A Dramatic Environment
The latest technology, e.g., GPS navigation, Google Earth, and satellite communications, makes any journey a bit easier to navigate, but it doesn’t make the physical day to day challenge of traversing such harsh terrain any easier.
The Challenge is to follow the Amazon river as close to the main channel as possible. However, the Amazon waters naturally rise and fall every year by as much as 45-50 feet in places, known as the Várzea. Depending on the weather, there will be big detours due to flooded forest areas.
There will also be many river crossings. I plan to swim across all of the main tributaries, lakes, rivers and bodies of water i encounter. If this is completely impossible, and I have to use a pack raft, the plan is to then return to the same point of longitude (where the main river flows West-East) or latitude (where the river or tributaries flow South-North or North-South) to have truly traversed the whole distance on foot. In Peru, there will be dramatic rapids along the way. I’ll be taking on dangerously steep valleys in the jungle and immense canyons in the Andes, including Colca Canyon, one of the deepest in the world.
The frequently occurring tropical thunderstorms could pose problems. The harshness of the terrain itself includes the potential of flash floods.
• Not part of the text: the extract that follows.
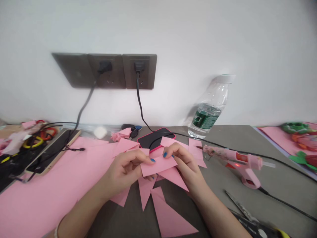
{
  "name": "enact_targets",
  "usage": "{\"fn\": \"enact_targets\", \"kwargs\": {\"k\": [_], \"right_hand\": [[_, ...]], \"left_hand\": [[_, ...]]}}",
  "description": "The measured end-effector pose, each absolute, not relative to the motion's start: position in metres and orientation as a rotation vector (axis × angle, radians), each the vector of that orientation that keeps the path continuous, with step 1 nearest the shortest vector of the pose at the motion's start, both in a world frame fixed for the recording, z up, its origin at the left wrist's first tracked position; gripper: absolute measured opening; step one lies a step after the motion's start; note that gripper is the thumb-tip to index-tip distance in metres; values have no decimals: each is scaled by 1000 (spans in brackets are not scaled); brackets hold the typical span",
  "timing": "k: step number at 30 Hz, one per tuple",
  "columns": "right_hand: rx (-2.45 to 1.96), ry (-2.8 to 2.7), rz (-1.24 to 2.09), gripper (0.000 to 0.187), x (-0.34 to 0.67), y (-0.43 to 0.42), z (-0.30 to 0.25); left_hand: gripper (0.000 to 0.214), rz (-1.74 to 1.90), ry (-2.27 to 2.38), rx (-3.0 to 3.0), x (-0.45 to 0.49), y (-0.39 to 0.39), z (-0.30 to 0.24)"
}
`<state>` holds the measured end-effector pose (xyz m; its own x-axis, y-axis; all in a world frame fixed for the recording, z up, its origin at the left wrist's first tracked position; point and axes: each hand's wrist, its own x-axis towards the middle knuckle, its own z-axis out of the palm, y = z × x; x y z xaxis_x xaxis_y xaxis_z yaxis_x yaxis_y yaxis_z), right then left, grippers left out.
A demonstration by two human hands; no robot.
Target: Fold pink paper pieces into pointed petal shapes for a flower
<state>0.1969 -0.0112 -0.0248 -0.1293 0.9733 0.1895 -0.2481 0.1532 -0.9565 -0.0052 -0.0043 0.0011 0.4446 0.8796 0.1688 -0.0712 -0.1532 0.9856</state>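
Both my hands hold one small folded piece of pink paper point(158, 165) just above the grey table point(272, 178). My left hand point(126, 168) pinches its left end, thumb on top. My right hand point(183, 162) grips its right end with curled fingers. Under and around the hands lie several pink paper triangles point(170, 215) and small pink squares point(195, 148). A large pink sheet point(56, 185) covers the table to the left.
A pink glue gun point(237, 162) lies right of my hands, its cable running off right. Beyond are a black phone in a pink case point(151, 140), a plastic water bottle point(210, 109) leaning at the wall, another phone point(53, 150) at left, and scissors point(247, 215) at bottom right.
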Motion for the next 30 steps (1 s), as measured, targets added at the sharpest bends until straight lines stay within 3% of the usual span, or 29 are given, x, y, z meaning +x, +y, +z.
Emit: {"fn": "enact_targets", "kwargs": {"k": [6,12,16,20,30], "right_hand": [[-833,-1367,1120,18,198,-12,-22],[-823,-1499,1077,22,197,-15,-20],[-887,-1411,1183,13,193,-13,-20],[-968,-1355,1281,23,189,-10,-23],[-872,-1522,1206,17,190,-12,-25]], "left_hand": [[23,987,832,1667,-7,-2,1],[26,667,1019,1578,2,-4,-3],[25,745,1049,1569,4,-5,-4],[20,812,1058,1662,4,-5,-3],[28,814,1069,1931,3,-6,-8]]}}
Deadfall, or naturally occurring falling trees and branches, usually during torrential rain storms and flooded forests, is also a risk.
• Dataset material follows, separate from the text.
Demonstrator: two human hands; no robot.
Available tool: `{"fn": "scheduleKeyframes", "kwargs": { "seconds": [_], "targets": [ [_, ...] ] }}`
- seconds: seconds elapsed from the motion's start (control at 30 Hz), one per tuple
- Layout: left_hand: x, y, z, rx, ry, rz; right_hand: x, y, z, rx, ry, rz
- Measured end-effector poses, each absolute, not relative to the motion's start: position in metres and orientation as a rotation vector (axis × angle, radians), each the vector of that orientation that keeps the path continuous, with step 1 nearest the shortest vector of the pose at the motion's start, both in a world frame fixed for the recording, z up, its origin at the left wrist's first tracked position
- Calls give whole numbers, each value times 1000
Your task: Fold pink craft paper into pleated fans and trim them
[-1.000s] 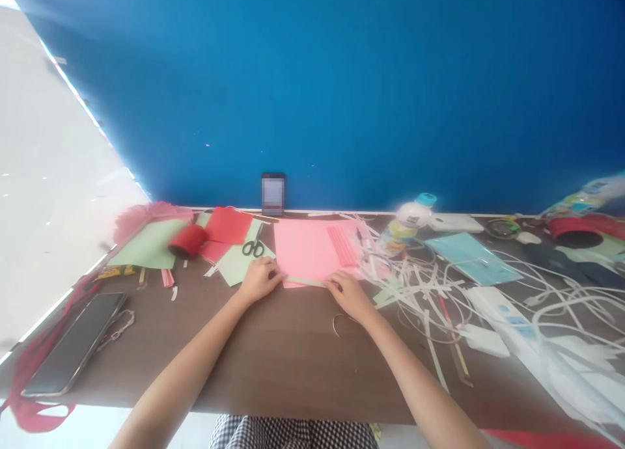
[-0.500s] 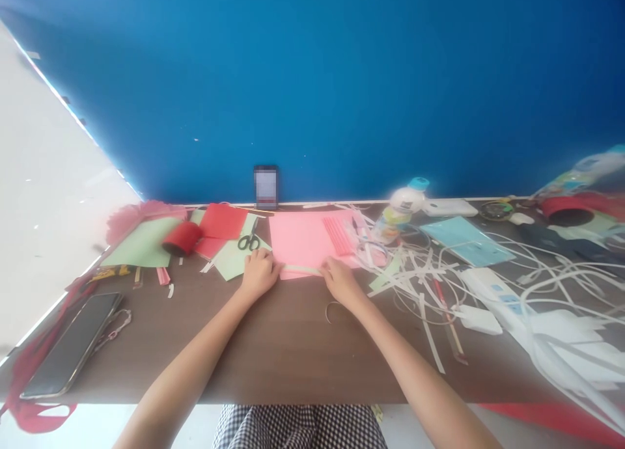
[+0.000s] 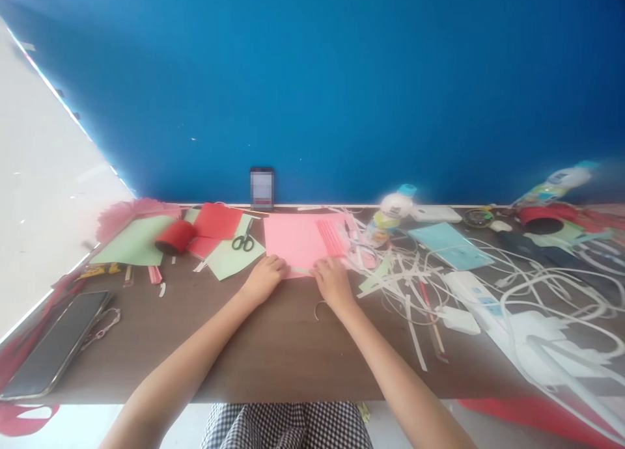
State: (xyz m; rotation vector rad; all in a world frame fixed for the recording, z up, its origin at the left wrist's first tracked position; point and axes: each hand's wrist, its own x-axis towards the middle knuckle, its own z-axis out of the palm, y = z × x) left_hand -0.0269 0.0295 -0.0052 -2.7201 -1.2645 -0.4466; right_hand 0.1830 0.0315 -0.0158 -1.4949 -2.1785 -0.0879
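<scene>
A narrow pale green paper strip (image 3: 300,270) lies along the near edge of a pink paper sheet (image 3: 290,237). My left hand (image 3: 266,278) is closed on the strip's left end, its fingers curled down at the tabletop. At the other end, my right hand (image 3: 333,280) pinches the strip, with the fingertips partly hidden. Several pink folded strips (image 3: 331,238) rest on the sheet's right side. Left of the sheet, black-handled scissors (image 3: 243,242) lie on a green paper sheet (image 3: 227,261).
A phone (image 3: 262,189) leans against the blue wall. White cables and paper strips (image 3: 410,276) tangle on the right, near a bottle (image 3: 393,211) and a power strip (image 3: 473,296). At left are a red roll (image 3: 176,237) and a large phone (image 3: 56,345).
My hands have drawn closer together along the green strip, so less of it shows between them. The whole view has shifted slightly, with the table's things appearing further left.
</scene>
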Motion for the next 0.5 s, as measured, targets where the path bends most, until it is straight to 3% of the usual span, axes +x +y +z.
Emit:
{"fn": "scheduleKeyframes", "kwargs": {
  "seconds": [0.17, 0.5],
  "targets": [
    [-27, 28, -4, -2757, -1270, -441, 176, 27, -10, -1180, -2492, -221],
    [-21, 26, -12, -2715, -1435, -780, 174, 29, -5, -1124, -2727, -475]
  ]
}}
Being close to the Equator, the heat and humidity can cause heat stroke and dehydration.
Razor grass and other plants with needle like thorns will be a part of many of my days.
Local Help and Resources
From time to time, I will have to hire local guides in order to traverse territories, jungle, or the river. I will purchase food and supplies from communities and towns as I pass through.
Tropical Diseases, Dangerous Animals
I will also face the threat of contracting a tropical disease or coming across a deadly insect, fish, reptile, or large cat. The Amazon Jungle is teeming with dangers on this front and a single mosquito bite could carry many types of diseases. I will protect myself as well as I can, but the risks remain.
Some of the more commonly known tropical diseases include:
- Dengue Fever
- Chagas’ disease
- Yellow Fever
- Various parasites, including the infamous Bot Fly
I will be passing through the ever decreasing habitat of a multitude of amazing but dangerous animals, reptiles, insects, and fish, including:
- Pit viper snake
- Bushmaster snake
- Fer-De-Lance. Snake
- Poison dart frog
- Electric eels
- Bullet Ants
- Candiru fish
- Killer Bees
- Wandering Spider
And Finally, Humans
The people of the Amazon basin are diverse, sometimes protective, and sometimes isolated. I risk upsetting local indigenous communities, who can have an understandable streak of defensive self protection. There are also drugs traffickers and cocaine processing areas to avoid. I risk the potential of armed robbery, assault, and being in the middle of political unrest.
I am also going to come up against myself along the way. I’ll have to deal with accidents and infections should they occur, isolation, physical and mental exhaustion. I could face visa or permit issues and potentially deportation. Should I run out of money along the way, I face personal bankruptcy and failure to complete the journey.
The entire trip could take from 24 to 36 months, if all goes to plan. Spending two or more years in the jungle, anything can happen.